It’s become a cliche in our society that, when life gives you lemons, you sue the pants… It’s become a cliche in our society that, when life gives you lemons, you sue the pants off the lemon tree. If you’ve lived on a diet of McDonald’s food for most of your life, then wake up one day to find yourself obese – well, Ronald McDonald is going to have to pay the piper, because you are large and in charge. You’ll wipe the smirk off that clown’s face.
Reportedly, in some areas of California, a young man’s first lawsuit is considered a rite of passage, inspiring confetti and speechmaking. Afterward, he is attended by a dozen lawyers, who take him into a back room and “make a man out of a boy.”
It’s also become cliche to point out how gosh-darn silly it is that people sue for severely misguided reasons – or just because they are bored. That’s like shooting fat-ass fish in a fry vat.
So I apologize for bringing this up again, but I think these ridiculous lawsuits sometimes have deeper meanings. Today’s case study is a West Bend, Wisc. man who wants to sue his cable company for causing his wife to be overweight and his children to be lazy.
Quoted in the Fond du Lac, Wisc., Reporter, Timothy Dumouchel says, “I believe that the reason I smoke and drink every day and my wife is overweight is because we watched TV every day for the last four years.” His children are also “lazy channel-surfers.” As opposed to the active channel-surfers who usually make captain of the football team.
I can understand Dumouchel’s lament. If I watched television every day, smoke and drink would probably be the only thing keeping me sane. And my strength would be so sapped that I’d barely be able to lift the remote. We all know the feeling you get from watching too much television – lethargic yet restless; emotionally tired, but wired at the same time; mentally active, but only on a primitive, reptilian level. Like those snakes at the zoo that only come outside to bask in the sun, except that we bask in television’s glow.
He tried to do something. He called the cable company and told them to disconnect it. But they didn’t. Dumouchel put the television in the basement, where no one could watch it, but his wife hauled it back upstairs. If she somehow found the inner strength to do that, why not make her daily exercise moving the television up from the basement? Ten or twenty reps of that, and you’d blast away those flabby abs.
Dumouchel missed that opportunity, instead making a deal with his wife that she and the kids could watch until the cable company disconnected his service. Despite several calls by the frantic father, the channels kept coming. For four years. Meanwhile, the Dumouchels were held hostage, prisoners of their own entertainment. There are no reports as to whether they thought to board up the windows and doors or turn off the television.
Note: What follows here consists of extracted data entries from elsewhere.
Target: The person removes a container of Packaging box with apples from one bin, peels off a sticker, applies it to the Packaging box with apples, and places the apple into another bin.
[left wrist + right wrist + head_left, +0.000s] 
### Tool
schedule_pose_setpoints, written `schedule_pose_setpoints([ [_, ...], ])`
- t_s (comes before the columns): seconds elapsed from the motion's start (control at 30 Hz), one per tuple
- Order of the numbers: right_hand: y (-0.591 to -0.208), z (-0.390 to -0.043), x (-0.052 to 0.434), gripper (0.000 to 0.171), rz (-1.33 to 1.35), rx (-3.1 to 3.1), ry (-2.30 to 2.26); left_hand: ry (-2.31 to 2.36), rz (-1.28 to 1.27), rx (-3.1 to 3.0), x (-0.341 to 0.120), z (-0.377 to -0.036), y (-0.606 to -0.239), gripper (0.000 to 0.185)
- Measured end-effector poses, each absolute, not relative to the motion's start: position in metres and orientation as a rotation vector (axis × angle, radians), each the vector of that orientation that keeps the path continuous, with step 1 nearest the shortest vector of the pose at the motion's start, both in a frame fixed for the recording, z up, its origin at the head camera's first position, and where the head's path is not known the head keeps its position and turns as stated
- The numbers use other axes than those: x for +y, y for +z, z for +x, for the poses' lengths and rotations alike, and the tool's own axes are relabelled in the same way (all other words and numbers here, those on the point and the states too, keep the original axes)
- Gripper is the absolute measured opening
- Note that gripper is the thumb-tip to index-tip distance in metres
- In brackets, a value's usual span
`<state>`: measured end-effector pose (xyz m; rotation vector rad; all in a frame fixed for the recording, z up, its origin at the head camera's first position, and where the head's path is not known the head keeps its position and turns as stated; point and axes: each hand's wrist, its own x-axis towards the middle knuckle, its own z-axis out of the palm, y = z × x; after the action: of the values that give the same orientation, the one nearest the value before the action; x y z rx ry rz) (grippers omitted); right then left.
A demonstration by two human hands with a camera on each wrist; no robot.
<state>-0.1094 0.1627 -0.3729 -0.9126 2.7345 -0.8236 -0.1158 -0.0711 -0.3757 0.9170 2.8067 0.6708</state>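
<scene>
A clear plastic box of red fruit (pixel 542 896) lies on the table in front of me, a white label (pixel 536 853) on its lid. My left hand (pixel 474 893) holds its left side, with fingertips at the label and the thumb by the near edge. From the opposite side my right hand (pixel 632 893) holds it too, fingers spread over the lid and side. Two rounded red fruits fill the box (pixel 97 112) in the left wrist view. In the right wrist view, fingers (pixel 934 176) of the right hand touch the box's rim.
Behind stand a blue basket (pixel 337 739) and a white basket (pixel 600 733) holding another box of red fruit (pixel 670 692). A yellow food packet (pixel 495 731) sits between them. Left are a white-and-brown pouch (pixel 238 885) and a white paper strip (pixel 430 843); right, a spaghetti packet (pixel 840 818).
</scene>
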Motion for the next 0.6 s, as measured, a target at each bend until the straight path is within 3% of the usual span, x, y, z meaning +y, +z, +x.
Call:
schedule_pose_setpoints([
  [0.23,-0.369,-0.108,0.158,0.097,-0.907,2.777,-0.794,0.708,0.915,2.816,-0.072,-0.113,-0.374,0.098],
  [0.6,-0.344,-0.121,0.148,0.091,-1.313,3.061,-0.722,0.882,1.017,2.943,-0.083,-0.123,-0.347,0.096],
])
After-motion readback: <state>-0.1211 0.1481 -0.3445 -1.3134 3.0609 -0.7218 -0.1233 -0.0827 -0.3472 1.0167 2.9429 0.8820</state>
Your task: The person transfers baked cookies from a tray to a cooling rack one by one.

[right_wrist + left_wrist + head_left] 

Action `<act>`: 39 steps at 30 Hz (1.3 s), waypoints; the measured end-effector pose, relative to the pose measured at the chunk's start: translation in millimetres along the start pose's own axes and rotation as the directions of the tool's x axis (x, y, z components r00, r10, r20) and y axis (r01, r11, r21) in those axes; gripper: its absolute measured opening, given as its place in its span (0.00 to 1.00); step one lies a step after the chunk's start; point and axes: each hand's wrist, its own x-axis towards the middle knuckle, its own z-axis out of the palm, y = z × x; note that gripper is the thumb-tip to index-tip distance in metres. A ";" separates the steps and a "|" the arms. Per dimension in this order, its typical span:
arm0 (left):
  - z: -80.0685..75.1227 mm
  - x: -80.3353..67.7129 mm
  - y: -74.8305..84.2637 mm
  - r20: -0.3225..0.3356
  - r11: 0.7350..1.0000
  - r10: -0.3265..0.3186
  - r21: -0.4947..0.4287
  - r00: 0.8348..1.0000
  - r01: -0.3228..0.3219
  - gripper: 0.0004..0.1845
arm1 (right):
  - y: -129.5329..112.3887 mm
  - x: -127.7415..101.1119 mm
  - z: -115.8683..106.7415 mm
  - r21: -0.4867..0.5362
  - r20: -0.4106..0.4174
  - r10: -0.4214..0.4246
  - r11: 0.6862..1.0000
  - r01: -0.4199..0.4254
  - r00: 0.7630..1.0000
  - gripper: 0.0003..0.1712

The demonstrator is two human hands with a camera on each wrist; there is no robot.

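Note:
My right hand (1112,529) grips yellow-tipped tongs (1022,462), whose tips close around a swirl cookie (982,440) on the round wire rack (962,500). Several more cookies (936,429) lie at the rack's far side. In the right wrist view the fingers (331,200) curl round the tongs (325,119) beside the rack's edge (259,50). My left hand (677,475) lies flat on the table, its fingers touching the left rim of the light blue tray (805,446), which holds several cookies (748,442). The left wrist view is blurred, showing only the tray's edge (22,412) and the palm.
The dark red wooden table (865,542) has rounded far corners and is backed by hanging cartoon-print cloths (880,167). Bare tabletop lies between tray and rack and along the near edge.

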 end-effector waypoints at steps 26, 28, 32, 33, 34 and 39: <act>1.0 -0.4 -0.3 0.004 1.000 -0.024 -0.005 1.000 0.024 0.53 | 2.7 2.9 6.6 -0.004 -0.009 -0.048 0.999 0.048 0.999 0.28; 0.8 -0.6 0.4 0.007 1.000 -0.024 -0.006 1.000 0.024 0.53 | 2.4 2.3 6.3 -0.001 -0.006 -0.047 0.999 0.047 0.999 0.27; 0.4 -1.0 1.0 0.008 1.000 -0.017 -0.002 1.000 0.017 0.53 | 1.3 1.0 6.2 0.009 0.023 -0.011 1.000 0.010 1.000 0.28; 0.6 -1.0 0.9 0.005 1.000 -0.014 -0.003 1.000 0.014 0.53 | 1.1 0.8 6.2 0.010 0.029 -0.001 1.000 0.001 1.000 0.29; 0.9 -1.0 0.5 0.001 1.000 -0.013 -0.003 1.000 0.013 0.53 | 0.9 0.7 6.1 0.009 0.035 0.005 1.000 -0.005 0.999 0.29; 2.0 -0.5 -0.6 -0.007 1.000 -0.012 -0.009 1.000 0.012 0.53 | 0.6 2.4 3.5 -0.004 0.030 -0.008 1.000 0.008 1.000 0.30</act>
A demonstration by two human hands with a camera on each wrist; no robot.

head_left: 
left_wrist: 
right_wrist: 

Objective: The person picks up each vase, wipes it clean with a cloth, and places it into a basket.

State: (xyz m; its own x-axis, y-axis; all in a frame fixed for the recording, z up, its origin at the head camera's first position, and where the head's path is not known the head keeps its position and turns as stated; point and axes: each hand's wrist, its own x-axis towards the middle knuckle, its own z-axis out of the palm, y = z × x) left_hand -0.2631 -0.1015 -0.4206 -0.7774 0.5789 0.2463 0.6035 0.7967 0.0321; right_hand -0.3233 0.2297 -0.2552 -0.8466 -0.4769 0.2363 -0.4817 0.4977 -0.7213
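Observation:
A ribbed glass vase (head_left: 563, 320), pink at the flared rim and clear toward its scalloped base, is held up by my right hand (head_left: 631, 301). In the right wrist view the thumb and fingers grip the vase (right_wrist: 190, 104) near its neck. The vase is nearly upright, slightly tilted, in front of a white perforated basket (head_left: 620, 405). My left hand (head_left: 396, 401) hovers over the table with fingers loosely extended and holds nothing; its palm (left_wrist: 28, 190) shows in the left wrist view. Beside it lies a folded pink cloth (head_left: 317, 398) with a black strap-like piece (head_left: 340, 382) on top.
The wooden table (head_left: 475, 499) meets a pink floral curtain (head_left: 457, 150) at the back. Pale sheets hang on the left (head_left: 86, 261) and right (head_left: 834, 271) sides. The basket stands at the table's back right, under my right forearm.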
It’s easy to be a bit snarky about ludicrous lawsuits, until you think about how many people are in the same position. How many hours a day do you spend in front of the television, not really watching anything? Afterwards, do you remember that time? Did it make you lazy and fat? Probably not, but would you sue for those hours back, if you could?
It’s hard to buy Dumouchel’s argument that he was physically addicted to television, and harder still to blame the cable company, who mainlined over fifty channels into his house for free. It’s not hard, though, to wonder why the television occupies the central space in so many living rooms, or why people who come home from work exhausted flip on the television for another few hours of exhaustion. But that point has also already been made; books like Four Arguments for The Elimination of Television have already pointed an accusatory finger at the Couch Potato Nation. National studies about the “obesity epidemic” blame the fat of the land on a lack of couch-free activity; social psychologists whine that we’ve become a country of cubicle-dwelling loners who go home to TV dinners and reruns of “Law and Order.”
None of them have proposed any solutions short of turning back the clock to a pre-television age. That’s why it’s up to people like Dumouchel to lead us out of the darkness and into the light. It’s an ingenious plan, really. As compensation for his overweight wife and lazy kids, who all got that way by sitting in front of a screen full of moving pictures every day, Dumouchel is asking Carter Cable to give him three computers and a lifetime of free Internet service. Presumably so he can instant message his kids in the other room and ask how glad they are to have finally ditched that demon television.